The German government, as well as the lower and upper houses of parliament, took the party to court. They presented evidence that they said proved Die Heimat was a racist organization, including its anti-Muslim and antisemitic ideology and its rejection of transgender people.

The government created the possibility of denying a political party state funding after two attempts to ban Die Heimat failed.
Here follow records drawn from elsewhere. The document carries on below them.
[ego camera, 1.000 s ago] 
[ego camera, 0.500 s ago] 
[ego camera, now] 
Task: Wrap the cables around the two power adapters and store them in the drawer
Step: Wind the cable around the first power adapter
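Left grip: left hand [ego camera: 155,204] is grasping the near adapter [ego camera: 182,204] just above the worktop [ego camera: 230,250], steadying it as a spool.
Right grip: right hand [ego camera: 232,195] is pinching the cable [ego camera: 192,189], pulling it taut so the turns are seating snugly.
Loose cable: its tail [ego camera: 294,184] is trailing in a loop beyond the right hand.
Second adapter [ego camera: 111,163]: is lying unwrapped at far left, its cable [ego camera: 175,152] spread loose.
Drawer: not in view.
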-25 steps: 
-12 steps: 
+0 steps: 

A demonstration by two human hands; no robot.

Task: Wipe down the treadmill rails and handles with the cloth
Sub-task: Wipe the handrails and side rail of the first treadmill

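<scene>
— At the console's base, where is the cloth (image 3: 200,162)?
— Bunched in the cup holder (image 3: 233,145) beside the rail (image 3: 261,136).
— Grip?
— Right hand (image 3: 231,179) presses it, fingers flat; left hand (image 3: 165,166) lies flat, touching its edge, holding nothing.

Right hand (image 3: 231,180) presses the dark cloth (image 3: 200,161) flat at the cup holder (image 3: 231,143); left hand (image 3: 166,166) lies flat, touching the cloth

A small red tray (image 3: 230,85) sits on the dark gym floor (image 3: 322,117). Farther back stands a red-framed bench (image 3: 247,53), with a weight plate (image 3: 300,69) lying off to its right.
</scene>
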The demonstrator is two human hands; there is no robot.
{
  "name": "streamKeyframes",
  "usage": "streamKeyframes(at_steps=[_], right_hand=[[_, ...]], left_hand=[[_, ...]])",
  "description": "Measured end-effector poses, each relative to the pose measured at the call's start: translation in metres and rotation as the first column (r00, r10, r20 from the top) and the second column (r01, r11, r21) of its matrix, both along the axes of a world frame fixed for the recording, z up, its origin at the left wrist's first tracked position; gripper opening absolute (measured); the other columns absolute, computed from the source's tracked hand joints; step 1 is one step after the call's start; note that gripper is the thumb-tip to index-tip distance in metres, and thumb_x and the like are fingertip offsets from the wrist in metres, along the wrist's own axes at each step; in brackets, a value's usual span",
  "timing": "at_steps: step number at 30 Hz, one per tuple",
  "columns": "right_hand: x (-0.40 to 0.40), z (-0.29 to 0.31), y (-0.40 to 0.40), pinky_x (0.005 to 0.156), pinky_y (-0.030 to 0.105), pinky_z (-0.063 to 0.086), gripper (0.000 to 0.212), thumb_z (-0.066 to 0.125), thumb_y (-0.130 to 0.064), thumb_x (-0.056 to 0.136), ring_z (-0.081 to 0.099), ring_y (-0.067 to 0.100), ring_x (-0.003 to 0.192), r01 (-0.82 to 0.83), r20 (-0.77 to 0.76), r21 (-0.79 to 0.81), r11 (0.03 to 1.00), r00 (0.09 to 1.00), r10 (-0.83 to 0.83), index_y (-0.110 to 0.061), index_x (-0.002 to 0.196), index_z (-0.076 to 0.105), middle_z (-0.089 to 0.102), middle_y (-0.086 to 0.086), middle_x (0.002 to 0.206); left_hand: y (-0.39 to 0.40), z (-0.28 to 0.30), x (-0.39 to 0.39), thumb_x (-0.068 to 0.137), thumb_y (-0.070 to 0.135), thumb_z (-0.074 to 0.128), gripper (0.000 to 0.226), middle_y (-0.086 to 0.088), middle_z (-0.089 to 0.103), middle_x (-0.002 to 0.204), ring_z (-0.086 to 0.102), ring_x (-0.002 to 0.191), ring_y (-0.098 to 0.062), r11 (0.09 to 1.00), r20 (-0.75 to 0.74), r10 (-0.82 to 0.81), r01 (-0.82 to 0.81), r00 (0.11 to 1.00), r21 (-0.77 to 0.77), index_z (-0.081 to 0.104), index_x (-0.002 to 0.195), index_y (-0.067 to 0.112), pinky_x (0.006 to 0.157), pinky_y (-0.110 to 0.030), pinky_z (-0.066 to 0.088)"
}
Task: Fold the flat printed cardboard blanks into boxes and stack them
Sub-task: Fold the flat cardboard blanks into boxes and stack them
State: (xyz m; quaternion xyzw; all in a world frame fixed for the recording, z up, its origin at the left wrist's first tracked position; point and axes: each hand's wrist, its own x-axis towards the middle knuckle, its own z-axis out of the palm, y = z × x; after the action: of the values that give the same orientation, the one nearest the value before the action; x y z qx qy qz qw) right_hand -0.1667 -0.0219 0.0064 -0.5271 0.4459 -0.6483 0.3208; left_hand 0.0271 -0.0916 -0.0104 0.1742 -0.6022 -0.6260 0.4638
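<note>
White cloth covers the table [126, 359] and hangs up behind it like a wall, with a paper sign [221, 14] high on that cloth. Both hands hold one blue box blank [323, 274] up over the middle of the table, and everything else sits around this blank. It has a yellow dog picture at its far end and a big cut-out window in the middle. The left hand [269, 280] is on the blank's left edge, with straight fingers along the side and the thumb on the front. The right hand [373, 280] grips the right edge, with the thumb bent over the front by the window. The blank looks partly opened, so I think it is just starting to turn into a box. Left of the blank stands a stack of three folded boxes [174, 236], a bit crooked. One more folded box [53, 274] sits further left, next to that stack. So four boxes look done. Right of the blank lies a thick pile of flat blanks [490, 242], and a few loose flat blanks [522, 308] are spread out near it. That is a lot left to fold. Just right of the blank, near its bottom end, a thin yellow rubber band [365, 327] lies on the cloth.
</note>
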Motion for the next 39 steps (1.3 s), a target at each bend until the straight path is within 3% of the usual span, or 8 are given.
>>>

German news agency dpa reported.

Video from 10 years ago

Party leader Frank Franz downplayed the significance of Tuesday’s ruling.

“Yes, it’s not nice for us,” Franz said, according to dpa. “But anyone who thinks this will throw us out of the game and stop us is very much mistaken.”

Political parties in Germany receive financial support mostly based on their representation in state, national and European parliaments.

Die Heimat has not received any state support since 2021. It received around 370,600 euros ($402,800) in 2016, when it received 3.02% of the vote in a state election in the eastern state of Mecklenburg-Western Pomerania, according to dpa

Leading German politicians have discussed the possibility of trying to ban AfD or excluding it from financial aid, but no one has made a serious attempt to do so yet.

German Interior Minister Nancy Faeser welcomed the Constitutional Court’s ruling, saying it “sends out a clear signal: Our democratic state does not fund enemies of the constitution.”

I thought democracy was about voting?

It’s about the Constitution now?

Interesting.

Maybe it was a bad idea for the Germans to base the party system on state funding, if the state can cut funding of parties that are not currently in control of the state?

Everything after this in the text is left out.